La mujer es alta o me parece alta. Lleva una bata brillosa, el cabello tomado y nos recibe con cordialidad. La niña aparece después, es un par de años mayor que yo y tiene la piel muy blanca.

3. El patio de la casa es rectangular. Hay un parrón, un sendero de gravilla, paños de tierra cubiertos con maceteros y plantas. Cuando nos quedamos solos, la niña busca algo cerca del resumidero y me muestra una perola color marrón.
Es una tortuga hija – dice. Tiene más de ochenta años, pero es sólo una hija. Y luego la hace caminar por el suelo.
En tanto, veo a mi papá conversando detrás del ventanal, moviendo los brazos con confianza, con ligereza, frente a la mesa del comedor.
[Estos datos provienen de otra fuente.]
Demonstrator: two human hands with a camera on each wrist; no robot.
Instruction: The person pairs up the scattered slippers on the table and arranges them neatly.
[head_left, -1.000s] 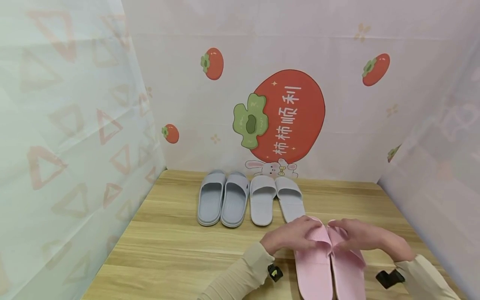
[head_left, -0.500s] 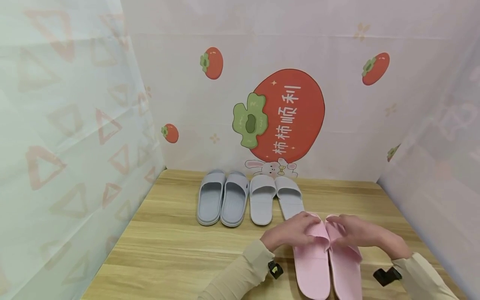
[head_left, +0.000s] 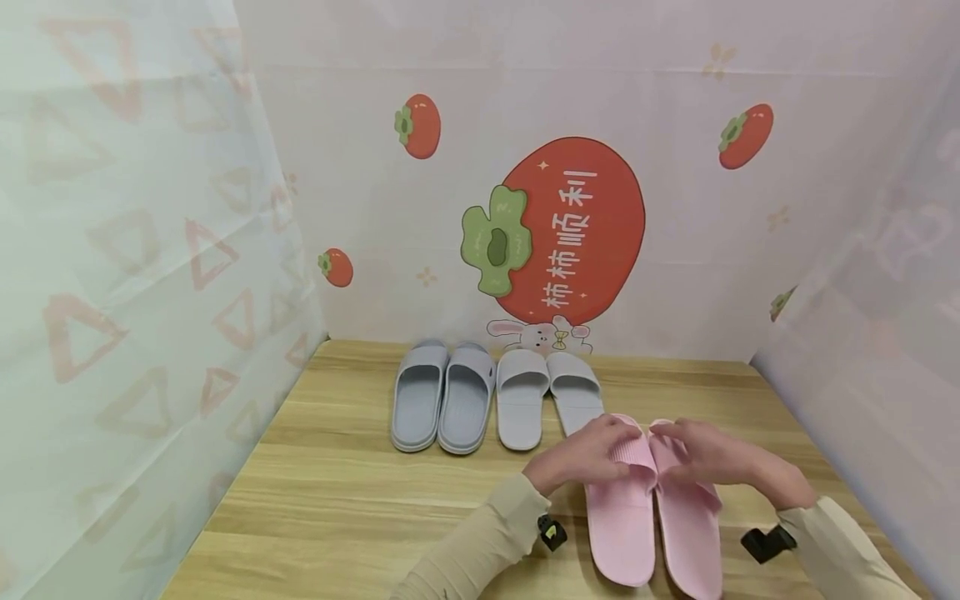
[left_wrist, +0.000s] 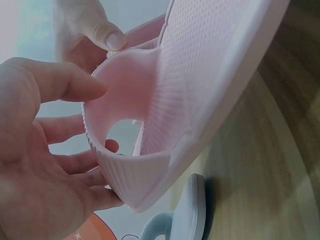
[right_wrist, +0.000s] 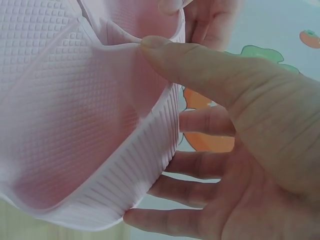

Un par de veces la mujer se levanta, abre la puerta que da al patio y nos ofrece galletas con leche chocolateada.

4. La niña bebe la leche de un sorbo, bebe sin detenerse, haciendo un ruido sordo con la garganta. Después nada más fija la vista, la fija en un punto que está más allá del resumidero y de los árboles, incluso más allá de las paredes de la casa o de las paredes del barrio, estallando como mil pedazos de nada sobre una nada más grande.
Mucho después, cuando hablamos sentados en una banca cerca del resumidero, escucho abrirse la puerta junto al ventanal y nuevamente la voz de mi papá. La señora se acerca y me besa en la frente, mientras la chica esconde sus manos en el delantal.
Antes de cerrar la puerta, mientras nos detenemos en el zaguán, mi papá señala a la chica y me dice:
“Despídete de ella que es, también, tu hermana.”